Oltre 71mila euro per sostenere i centri estivi e le attività educative e ricreative rivolte ai minori. È l’importo assegnato al Comune di Bitonto nell’ambito del riparto nazionale delle risorse destinate ai Comuni per il potenziamento dei servizi socioeducativi territoriali.
Il Dipartimento per le Politiche della famiglia della Presidenza del Consiglio dei Ministri ha firmato il decreto relativo alla distribuzione dei fondi per il 2026. L’avviso rivolto ai Comuni italiani per manifestare l’interesse a beneficiare del finanziamento era stato pubblicato l’8 maggio, con termine di scadenza fissato al 28 maggio.

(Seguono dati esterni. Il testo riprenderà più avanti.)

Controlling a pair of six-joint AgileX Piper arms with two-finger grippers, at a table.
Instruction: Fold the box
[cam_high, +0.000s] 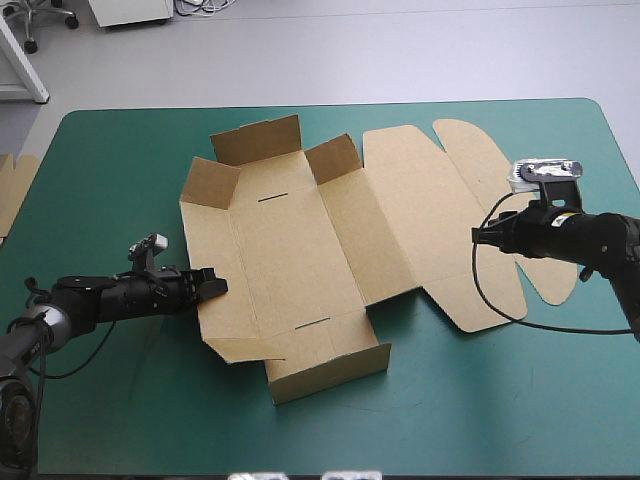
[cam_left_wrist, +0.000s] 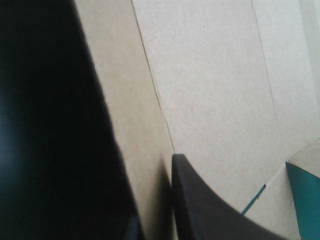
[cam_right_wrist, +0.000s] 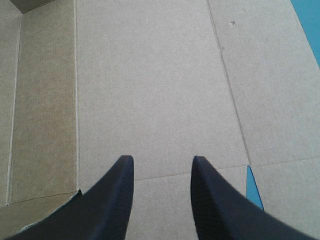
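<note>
Box (cam_high: 300, 250) sits mid table (cam_high: 120, 400), mostly flat: far flaps & left wall part-raised, lid flat at right. Left gripper (cam_high: 215, 284) clamped on left wall; right gripper (cam_right_wrist: 161, 159) apart over lid. Most folding left.

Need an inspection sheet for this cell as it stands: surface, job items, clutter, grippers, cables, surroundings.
Surface: table with teal-green cover, no damage visible.
Job's things: box, a brown board sheet lying open. The flaps at its far end are raised, and the lid lies flat toward the table's right.
Clutter: spare board at the table's left edge.
Grippers: left gripper is shut on the box's left edge. Right gripper is open over the lid panel, with nothing between its fingers.
Cables: nothing seen.
Surroundings: nothing seen.
</note>
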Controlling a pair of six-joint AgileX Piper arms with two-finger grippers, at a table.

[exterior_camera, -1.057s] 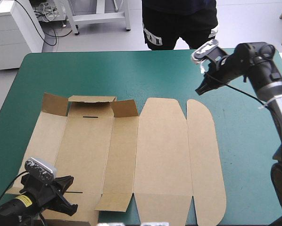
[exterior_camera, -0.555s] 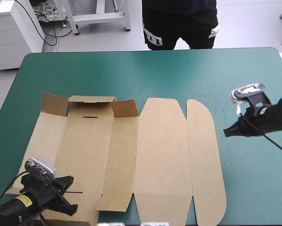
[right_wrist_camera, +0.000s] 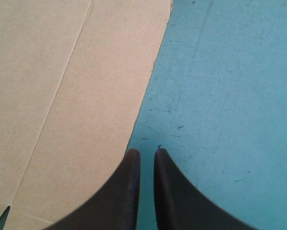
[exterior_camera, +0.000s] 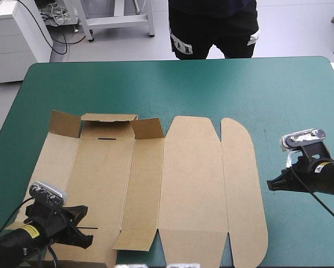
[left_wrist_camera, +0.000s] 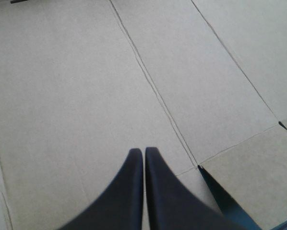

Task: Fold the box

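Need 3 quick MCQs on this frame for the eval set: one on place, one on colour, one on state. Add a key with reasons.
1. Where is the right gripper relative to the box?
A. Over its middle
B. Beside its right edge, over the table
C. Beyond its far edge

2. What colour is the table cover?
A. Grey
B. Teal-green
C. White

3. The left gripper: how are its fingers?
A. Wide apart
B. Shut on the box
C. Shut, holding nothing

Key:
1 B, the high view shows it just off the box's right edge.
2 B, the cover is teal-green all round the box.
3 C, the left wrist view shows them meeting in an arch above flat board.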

La dotazione complessiva del Fondo per il 2026 è stata incrementata da 60 milioni a 69.773.561,64 euro, consentendo di assegnare risorse a 6.372 Comuni italiani.
Le iniziative dovranno essere realizzate nel periodo compreso tra il 1° giugno e il 31 dicembre 2026, anche in collaborazione con enti pubblici e privati. L’obiettivo è potenziare i centri estivi, i servizi socioeducativi territoriali e i centri con funzione educativa e ricreativa che svolgono attività a favore di bambini e ragazzi tra 0 e 17 anni.

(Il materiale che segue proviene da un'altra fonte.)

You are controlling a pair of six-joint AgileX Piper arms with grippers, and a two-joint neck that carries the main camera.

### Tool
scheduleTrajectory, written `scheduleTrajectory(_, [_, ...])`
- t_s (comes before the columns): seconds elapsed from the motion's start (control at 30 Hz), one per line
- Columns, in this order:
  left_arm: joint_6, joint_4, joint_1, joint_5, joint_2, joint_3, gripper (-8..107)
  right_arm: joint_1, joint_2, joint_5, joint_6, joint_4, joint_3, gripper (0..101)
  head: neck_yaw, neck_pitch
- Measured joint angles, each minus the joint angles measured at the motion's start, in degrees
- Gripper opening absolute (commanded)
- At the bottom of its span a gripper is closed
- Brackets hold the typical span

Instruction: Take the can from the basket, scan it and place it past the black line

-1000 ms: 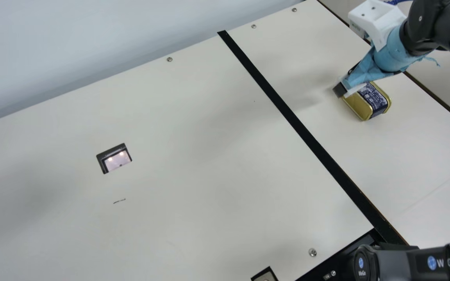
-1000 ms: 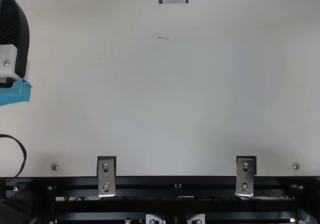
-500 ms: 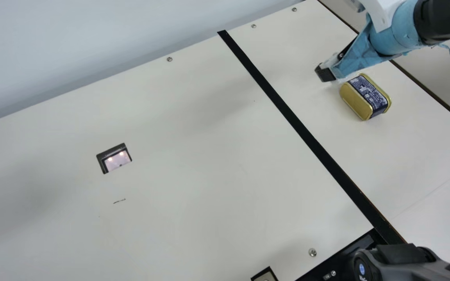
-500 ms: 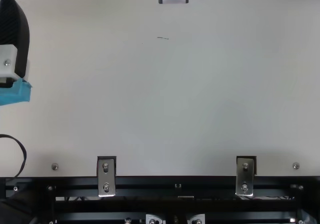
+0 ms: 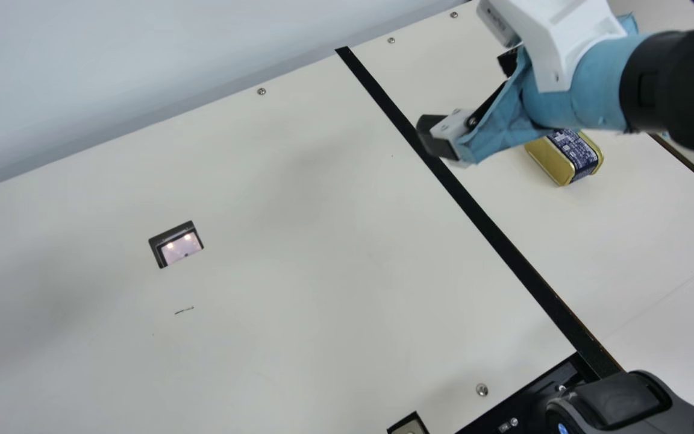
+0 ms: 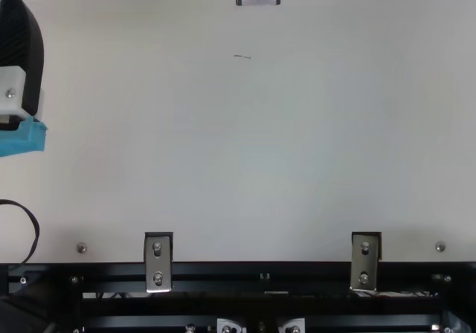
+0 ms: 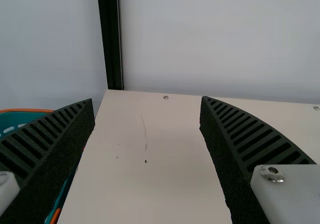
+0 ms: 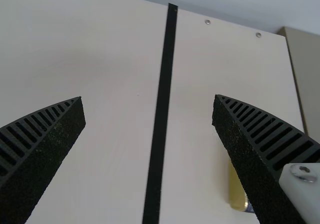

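Black line: main view, runs diagonally across the cream table.
Can: main view, gold with a dark blue label, sitting on the table past the line, well apart from the scan window. Blue wrap on the right gripper hides a bit of it.
Scan window: main view, set into the table, 2 small lights glowing in it.
Right gripper: main view, above the table, jaws apart, 1 fingertip overlapping the line from this angle.
Left gripper: top view, partly in at the left edge, 1 black ribbed finger plus white block and blue wrap.
Metal brackets: top view, 2 of them at the table's edge.
Left jaws: left wrist view, spread wide, table and pale wall visible through the gap.
Basket: left wrist view, teal with an orange rim, partly behind 1 finger.
Right jaws: right wrist view, also wide apart, line visible between them, can peeking out from behind 1 finger.
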Motion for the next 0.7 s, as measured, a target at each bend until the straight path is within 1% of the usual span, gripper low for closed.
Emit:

A Bitonto è stato riconosciuto un finanziamento pari a 71.306,40 euro. La somma è stata determinata in base alla popolazione residente nella fascia 0-17 anni, pari a 8.571 minori secondo i dati Istat definitivi al 1° gennaio 2025.
A livello regionale, escludendo i capoluoghi di provincia, quello assegnato a Bitonto risulta il terzo importo più alto in Puglia, dopo quelli riconosciuti ai Comuni di Altamura e Cerignola.
Le risorse rappresentano un sostegno concreto per le famiglie e per l’organizzazione delle attività estive, in una fase dell’anno in cui la conciliazione tra tempi di lavoro e cura dei figli diventa particolarmente complessa.
Nei prossimi giorni sarà pubblicato l’avviso rivolto alle famiglie che intendono usufruire del contributo per la frequenza dei centri estivi attivi sul territorio comunale. Saranno quindi indicate modalità, requisiti e tempi per presentare la domanda.